Monday, 8 October 2018

Theories of Surplus Value, Part II, Chapter 18 - Part 11

Marx quotes Ricardo's comment, directed at Say. 

““Though Adam Smith, who defined riches to consist in the abundance of necessaries, convenience and enjoyments of human life, would have allowed that machines and natural agents might very greatly add to the riches of a country, he would not have allowed that they add any thing to the value of those riches” [l.c., p. 335, note].” (p 554) 

Marx says, 

“Natural agents, indeed, add nothing to value, so long as there are no circumstances in which they give occasion for the creation of rent.” (p 554) 

This seems a curious comment. Even where such natural agents do give rise to rent, surely they add nothing to value. The only thing that occurs, in that case, is that the surplus profit that arises, which is the basis of the rent, is not competed away by additional capital entering the sphere. It's not that additional value is created, but that the output is sold at its market value, rather than its price of production. By contrast, because capital does not flow into this area, from elsewhere, the price of production, in other spheres, is lower than it otherwise would have been. 

If we take land that is naturally more fertile this has no value, because it is not the product of labour. It cannot, by its use, therefore, add any value to production, even though it facilitates the production of a greater quantity of use values, for any given amount of capital and labour. But, that is not the case with a machine. A machine has the same consequence as a natural agent, in that it enhances labour productivity, and so brings about the production of a larger quantity of use values for any given quantity of labour. However, unlike a natural agent, a machine does have a value, because it is the product of labour. Unlike a natural agent, therefore, a machine does contribute to the value of output, because the value of the machine is transferred to output, piecemeal, as a result of its wear and tear. But, it does this in another way too. Because machines increase productivity, they thereby bring about an increase in the amount of material processed.
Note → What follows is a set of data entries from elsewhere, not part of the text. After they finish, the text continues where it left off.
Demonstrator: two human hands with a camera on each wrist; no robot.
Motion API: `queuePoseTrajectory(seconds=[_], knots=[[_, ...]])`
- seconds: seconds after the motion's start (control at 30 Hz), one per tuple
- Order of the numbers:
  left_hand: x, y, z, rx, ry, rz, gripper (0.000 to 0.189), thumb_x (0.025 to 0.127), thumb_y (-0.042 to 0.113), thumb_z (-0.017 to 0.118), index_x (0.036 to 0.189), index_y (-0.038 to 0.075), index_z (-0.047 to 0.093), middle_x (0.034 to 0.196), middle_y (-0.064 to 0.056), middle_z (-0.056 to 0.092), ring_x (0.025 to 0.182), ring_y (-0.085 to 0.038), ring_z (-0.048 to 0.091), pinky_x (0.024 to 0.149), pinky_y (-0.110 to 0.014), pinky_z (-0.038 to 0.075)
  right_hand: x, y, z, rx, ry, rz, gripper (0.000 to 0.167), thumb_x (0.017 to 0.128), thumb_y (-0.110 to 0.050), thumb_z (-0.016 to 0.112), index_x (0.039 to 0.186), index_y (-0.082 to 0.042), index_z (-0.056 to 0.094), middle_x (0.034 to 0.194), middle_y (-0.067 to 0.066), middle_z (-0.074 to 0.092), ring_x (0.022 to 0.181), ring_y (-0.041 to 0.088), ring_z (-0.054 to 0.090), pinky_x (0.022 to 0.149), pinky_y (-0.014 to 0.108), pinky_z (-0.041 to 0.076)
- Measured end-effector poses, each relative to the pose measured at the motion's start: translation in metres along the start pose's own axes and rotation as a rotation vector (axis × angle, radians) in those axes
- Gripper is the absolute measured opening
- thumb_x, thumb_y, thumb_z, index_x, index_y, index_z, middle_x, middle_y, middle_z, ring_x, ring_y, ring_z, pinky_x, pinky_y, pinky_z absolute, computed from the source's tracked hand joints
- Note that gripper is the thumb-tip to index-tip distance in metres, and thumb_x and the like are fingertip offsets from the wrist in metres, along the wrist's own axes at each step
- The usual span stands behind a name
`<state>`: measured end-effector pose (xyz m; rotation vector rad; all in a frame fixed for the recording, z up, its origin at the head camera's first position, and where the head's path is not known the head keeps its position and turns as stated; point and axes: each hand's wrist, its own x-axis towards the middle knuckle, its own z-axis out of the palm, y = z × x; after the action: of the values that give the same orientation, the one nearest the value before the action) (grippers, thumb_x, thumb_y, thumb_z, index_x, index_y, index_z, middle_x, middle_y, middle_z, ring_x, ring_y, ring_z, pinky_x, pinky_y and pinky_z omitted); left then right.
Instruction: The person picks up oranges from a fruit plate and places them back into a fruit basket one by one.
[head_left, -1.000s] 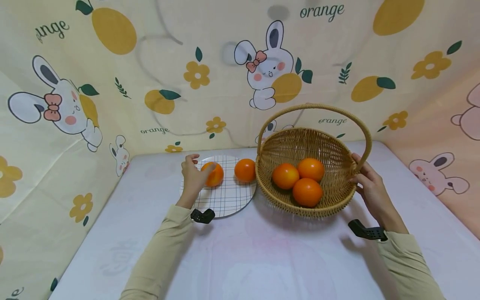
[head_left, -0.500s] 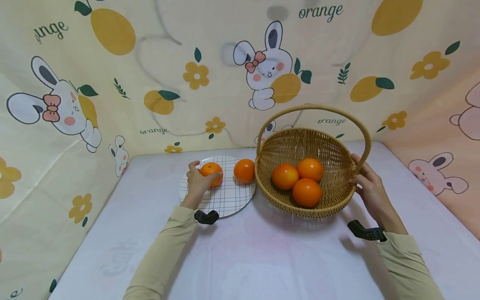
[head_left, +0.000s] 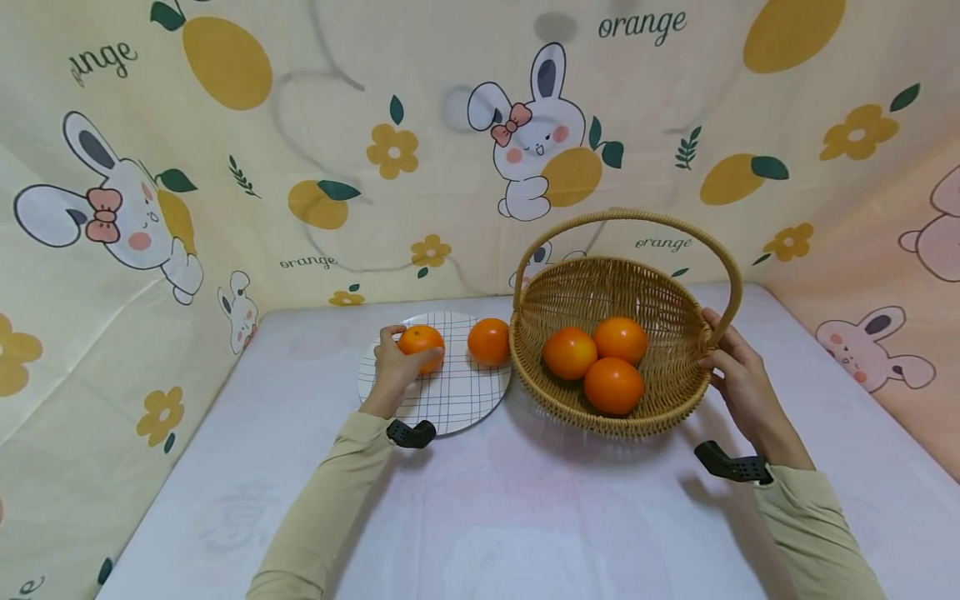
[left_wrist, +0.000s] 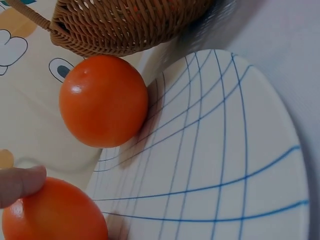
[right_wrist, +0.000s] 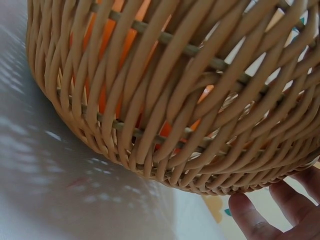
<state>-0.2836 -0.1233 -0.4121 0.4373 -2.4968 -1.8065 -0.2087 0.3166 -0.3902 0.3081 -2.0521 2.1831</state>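
My left hand (head_left: 392, 372) holds an orange (head_left: 421, 338) at the left of a round white plate (head_left: 457, 410) with blue grid lines. In the left wrist view the thumb (left_wrist: 24, 184) presses on that orange (left_wrist: 57, 212). A second orange (head_left: 489, 342) sits on the plate's right side, close by the wicker basket (head_left: 600, 283). With my right hand (head_left: 748, 398) I grip the basket's right rim, near the foot of its handle. Three oranges (head_left: 615, 386) lie inside the basket. The right wrist view shows fingers (right_wrist: 250, 215) against the woven wall (right_wrist: 165, 110).
Plate and basket stand side by side on a white-covered table (head_left: 510, 517). A cloth backdrop (head_left: 450, 183) printed with rabbits and oranges rises behind and at both sides. The basket's tall handle (head_left: 622, 214) arches above its rim.
My left hand has moved slightly right and closed around the left orange, which has tipped so that its stem end shows. The right hand and basket stay still.
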Motion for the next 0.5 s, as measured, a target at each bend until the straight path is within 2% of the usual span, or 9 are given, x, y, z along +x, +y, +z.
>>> queuePoseTrajectory(seconds=[0.27,0.5], knots=[[-0.009,0.015,-0.008,-0.022,-0.03,0.071,0.077,0.08,0.023,0.08,0.139,0.015,0.032,0.135,-0.02,0.03,0.12,-0.038,0.04,0.102,-0.05,0.035,-0.001,0.0,0.001,-0.016,-0.001,0.007,0.065,0.097,0.006,0.04,0.156,-0.012,0.018,0.158,0.014,0.013,0.133,0.024,0.022,0.085,0.017,0.043],[-0.025,0.035,-0.016,-0.038,-0.11,0.181,0.076,0.081,0.023,0.08,0.14,0.014,0.033,0.135,-0.019,0.032,0.119,-0.036,0.041,0.1,-0.048,0.038,-0.001,0.0,0.001,-0.002,0.0,0.001,0.066,0.097,0.007,0.039,0.156,-0.012,0.018,0.158,0.013,0.013,0.134,0.023,0.021,0.085,0.017,0.042]])
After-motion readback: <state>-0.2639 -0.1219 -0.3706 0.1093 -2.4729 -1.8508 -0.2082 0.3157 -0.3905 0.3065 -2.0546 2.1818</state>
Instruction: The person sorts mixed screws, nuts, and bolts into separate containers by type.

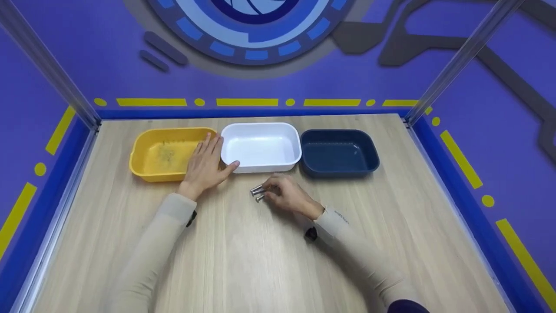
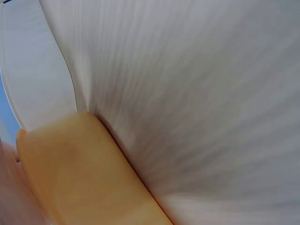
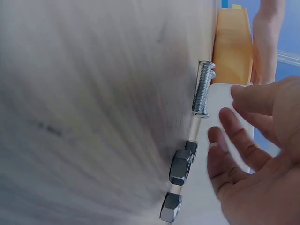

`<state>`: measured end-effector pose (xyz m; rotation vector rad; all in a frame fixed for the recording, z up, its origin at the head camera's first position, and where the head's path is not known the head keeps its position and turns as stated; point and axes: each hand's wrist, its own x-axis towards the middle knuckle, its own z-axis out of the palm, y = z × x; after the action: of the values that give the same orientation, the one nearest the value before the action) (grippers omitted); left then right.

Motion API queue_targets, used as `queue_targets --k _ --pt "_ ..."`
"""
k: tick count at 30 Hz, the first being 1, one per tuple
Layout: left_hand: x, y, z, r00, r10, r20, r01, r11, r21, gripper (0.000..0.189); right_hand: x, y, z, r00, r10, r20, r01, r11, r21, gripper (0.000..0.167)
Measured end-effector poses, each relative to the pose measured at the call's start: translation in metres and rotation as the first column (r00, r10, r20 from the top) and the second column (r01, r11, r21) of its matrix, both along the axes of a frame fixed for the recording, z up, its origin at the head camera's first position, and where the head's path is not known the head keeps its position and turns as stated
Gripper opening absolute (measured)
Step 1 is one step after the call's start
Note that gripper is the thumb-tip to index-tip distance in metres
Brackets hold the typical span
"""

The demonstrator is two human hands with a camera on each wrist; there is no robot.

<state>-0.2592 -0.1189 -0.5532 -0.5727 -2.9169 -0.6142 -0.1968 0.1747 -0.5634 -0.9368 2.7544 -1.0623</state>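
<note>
My left hand (image 1: 205, 163) lies with straight fingers over the right end of the yellow box (image 1: 158, 178), its thumb at the near wall of the white box (image 1: 260, 168). Only a sliver of that hand shows at the left edge of the left wrist view. Over the table in front of the white box, my right hand (image 1: 287, 193) hovers with loosely bent fingers and nothing between them. Several metal bolts (image 3: 202, 89) lie together beside its fingertips. Dark hex nuts (image 3: 180, 167) lie on the wood beneath that hand, hidden from the head view.
A dark blue box (image 1: 339, 174) stands to the right of the white one, the three boxes in a row at the back of the wooden table (image 1: 243, 261). Blue printed panels (image 1: 256, 87) wall in the table at the back and both sides.
</note>
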Motion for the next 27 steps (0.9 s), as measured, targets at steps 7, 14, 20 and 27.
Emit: queue_targets --k 7,14,20,27 --pt "-0.003 0.007 -0.001 1.0 0.001 0.009 -0.001 1.0 -0.004 0.103 0.002 -0.001 -0.001 1.0 0.007 -0.013 -0.006 0.995 0.097 0.013" --pt "-0.004 0.011 0.001 1.0 0.007 0.013 -0.007 1.0 0.008 0.104 0.003 -0.003 -0.003 0.999 0.026 -0.044 -0.019 0.988 0.15 0.01" --pt "-0.005 0.012 0.0 1.0 0.011 0.025 -0.011 1.0 -0.004 0.107 0.004 -0.004 -0.004 0.996 0.043 -0.081 -0.03 0.987 0.16 0.012" --pt "-0.006 0.012 -0.001 0.999 0.022 0.034 -0.021 0.999 -0.036 0.109 0.004 -0.004 -0.007 0.994 0.045 -0.095 -0.029 0.985 0.167 0.011"
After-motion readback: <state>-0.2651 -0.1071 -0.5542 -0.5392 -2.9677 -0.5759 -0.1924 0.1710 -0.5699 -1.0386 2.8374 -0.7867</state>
Although machines, on the one hand, act to reduce the value of output, by reducing the amount of labour required for production, on the other hand, they act to increase the value of output, because they bring about an increase in the volume of output. 

Suppose £1,000 employs 10 workers who process 100 kilos of cotton, with a value of £1,000, into 100 kilos of yarn, with a value of £2,000. A machine that lasts for a year is introduced, with a value of £200, and now the cotton is transformed into yarn by only 2 workers, on wages of £200. The total value of output is then £1,400. But, the machine leads to increased production, and increased production is required, because as the price per kilo has fallen from £20 to £14, the demand for yarn will have risen accordingly. If a double shift is introduced, 200 kilos of cotton, with a value of £2,000 is processed, and £400 is paid out in wages. Even if we assume the machine is made to last the year, so that it only represents the original £200, the total value of output will have risen to £2,600. And, this is the process that Marx describes that underlies the rise in the organic composition of capital, as productivity rises, so that a continually increasing quantity of material is processed by a given quantity of labour.